:: WORK INSTRUCTIONS ::
From the entries below, copy out every line with "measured" in it.
START THE DATA
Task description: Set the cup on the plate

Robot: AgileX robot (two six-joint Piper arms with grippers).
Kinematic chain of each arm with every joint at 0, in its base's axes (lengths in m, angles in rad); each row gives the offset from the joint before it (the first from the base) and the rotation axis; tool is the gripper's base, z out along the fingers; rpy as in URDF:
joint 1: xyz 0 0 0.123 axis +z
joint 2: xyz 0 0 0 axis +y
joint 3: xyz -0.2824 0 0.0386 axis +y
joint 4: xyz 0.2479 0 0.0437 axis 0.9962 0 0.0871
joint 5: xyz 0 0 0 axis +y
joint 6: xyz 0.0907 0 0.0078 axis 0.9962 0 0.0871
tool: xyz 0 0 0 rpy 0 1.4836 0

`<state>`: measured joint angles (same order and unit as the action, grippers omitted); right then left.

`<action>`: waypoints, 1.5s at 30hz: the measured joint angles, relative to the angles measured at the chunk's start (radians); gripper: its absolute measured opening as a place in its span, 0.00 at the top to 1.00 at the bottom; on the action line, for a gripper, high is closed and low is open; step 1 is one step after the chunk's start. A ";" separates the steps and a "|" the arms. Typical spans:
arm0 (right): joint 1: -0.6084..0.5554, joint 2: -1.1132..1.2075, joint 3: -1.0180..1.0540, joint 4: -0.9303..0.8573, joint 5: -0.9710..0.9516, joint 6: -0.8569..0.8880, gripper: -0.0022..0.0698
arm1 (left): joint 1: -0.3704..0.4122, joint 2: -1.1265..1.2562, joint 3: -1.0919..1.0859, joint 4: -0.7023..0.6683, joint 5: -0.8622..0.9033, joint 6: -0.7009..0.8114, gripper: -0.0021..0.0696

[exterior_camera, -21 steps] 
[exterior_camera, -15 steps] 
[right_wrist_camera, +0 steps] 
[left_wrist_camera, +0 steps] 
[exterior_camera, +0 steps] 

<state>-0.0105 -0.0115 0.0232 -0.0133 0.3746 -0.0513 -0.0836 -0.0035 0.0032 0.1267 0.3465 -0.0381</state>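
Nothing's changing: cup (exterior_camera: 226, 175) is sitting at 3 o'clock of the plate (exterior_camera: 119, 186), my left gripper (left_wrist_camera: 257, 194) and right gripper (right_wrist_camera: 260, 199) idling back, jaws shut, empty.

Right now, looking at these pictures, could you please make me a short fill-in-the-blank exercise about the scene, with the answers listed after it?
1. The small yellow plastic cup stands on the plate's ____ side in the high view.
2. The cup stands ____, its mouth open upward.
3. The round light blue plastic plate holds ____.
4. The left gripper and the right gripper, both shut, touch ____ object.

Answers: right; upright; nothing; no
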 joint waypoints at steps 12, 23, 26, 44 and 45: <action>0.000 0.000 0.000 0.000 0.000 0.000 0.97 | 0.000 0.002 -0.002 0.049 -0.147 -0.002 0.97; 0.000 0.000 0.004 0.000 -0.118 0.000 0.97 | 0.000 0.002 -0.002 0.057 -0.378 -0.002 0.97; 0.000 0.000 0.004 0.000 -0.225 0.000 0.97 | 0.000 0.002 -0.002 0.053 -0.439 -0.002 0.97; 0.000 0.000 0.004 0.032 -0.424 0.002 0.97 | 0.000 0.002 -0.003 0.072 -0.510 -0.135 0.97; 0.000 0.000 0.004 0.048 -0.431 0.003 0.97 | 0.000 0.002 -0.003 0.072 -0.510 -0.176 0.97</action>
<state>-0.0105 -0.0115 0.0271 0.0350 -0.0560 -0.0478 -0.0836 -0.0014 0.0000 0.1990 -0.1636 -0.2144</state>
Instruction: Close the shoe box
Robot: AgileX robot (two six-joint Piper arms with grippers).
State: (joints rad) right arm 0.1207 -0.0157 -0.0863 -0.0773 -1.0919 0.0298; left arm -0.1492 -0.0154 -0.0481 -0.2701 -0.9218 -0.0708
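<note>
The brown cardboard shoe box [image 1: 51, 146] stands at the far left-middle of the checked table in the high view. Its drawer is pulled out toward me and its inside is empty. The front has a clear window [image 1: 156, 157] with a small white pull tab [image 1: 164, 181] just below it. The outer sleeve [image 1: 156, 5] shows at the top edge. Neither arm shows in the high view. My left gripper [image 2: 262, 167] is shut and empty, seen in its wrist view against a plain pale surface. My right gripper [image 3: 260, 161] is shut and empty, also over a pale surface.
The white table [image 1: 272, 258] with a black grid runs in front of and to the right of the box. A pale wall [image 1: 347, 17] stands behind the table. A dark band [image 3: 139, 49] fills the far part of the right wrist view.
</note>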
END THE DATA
:: TASK ANSWER ::
`<state>`: measured joint angles (same order and unit as the action, grippers omitted); right then left.
`<action>`: waypoints, 1.5s at 30hz: the measured joint angles, relative to the angles measured at the chunk's start (radians); gripper: its absolute measured opening as a place in its span, 0.00 at the top to 1.00 at the bottom; on the action line, for a gripper, high is closed and low is open; step 1 is one step after the chunk's start. A ";" separates the steps and a "|" the arms. Typical spans:

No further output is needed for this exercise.